◆ Work instruction:
Copy out all of the lines below exactly; the pictures do not belong in the copy.

Source data START

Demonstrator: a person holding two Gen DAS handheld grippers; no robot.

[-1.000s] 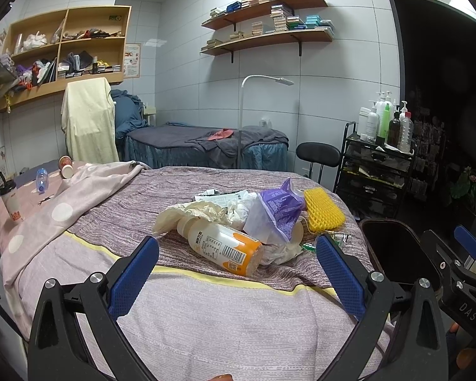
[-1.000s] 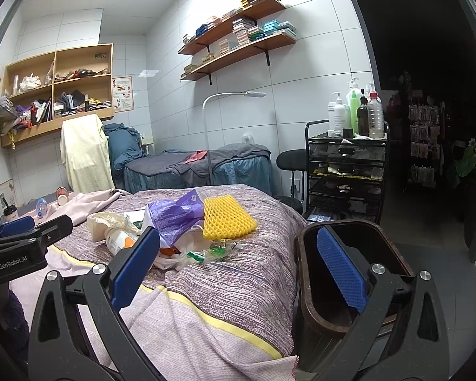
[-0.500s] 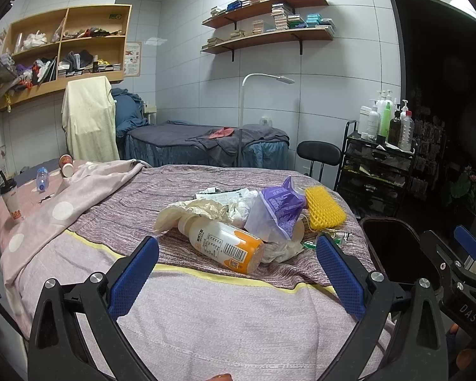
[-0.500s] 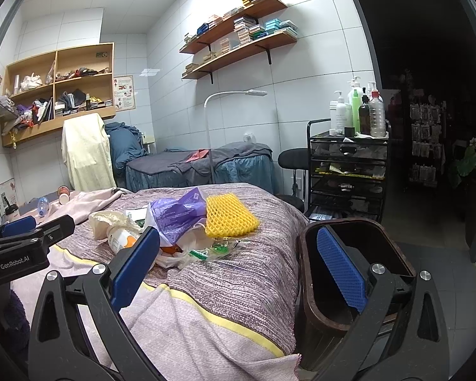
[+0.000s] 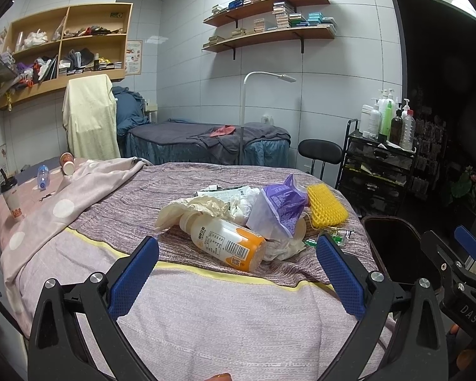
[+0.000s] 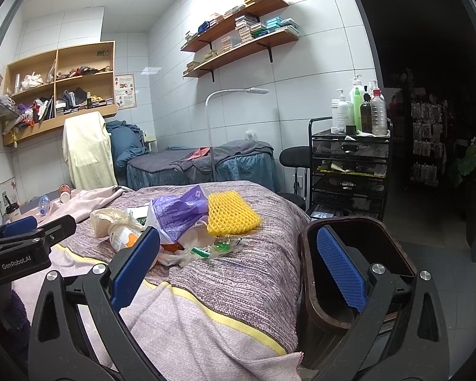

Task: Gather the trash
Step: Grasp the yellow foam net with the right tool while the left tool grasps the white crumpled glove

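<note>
Basically nothing collected yet: left gripper [image 5: 238, 270] and right gripper [image 6: 238, 266] both gape wide, empty. Trash pile [image 5: 254, 212] (orange-labelled bottle [image 5: 225, 243], purple bag [image 5: 280, 203], yellow foam net [image 5: 327, 203]) sits on the bed [image 5: 206, 311]; the brown bin [image 6: 320, 304] beside it looks empty.

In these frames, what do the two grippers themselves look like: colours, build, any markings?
Both are alike: black plastic frames with triangular cut-outs and silver screws, each finger ending in a blue textured pad. The left gripper shows white "GenRobot.AI" lettering on its side in the right wrist view; the right gripper shows "DAS" in the left wrist view. No cables or sleeves are visible.
</note>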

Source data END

◆ Answer for this exercise:
Demonstrator: a person holding two Gen DAS handheld grippers; no robot.

[-1.000s] 
[-1.000s] 
[-0.500s] 
[-0.500s] 
[+0.000s] 
[+0.000s] 

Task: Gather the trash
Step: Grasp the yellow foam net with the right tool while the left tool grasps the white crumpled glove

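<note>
Basically nothing collected yet: left gripper [image 5: 238, 270] and right gripper [image 6: 238, 266] both gape wide, empty. Trash pile [image 5: 254, 212] (orange-labelled bottle [image 5: 225, 243], purple bag [image 5: 280, 203], yellow foam net [image 5: 327, 203]) sits on the bed [image 5: 206, 311]; the brown bin [image 6: 320, 304] beside it looks empty.

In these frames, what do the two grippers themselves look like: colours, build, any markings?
Both are alike: black plastic frames with triangular cut-outs and silver screws, each finger ending in a blue textured pad. The left gripper shows white "GenRobot.AI" lettering on its side in the right wrist view; the right gripper shows "DAS" in the left wrist view. No cables or sleeves are visible.
</note>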

That covers the exercise completely.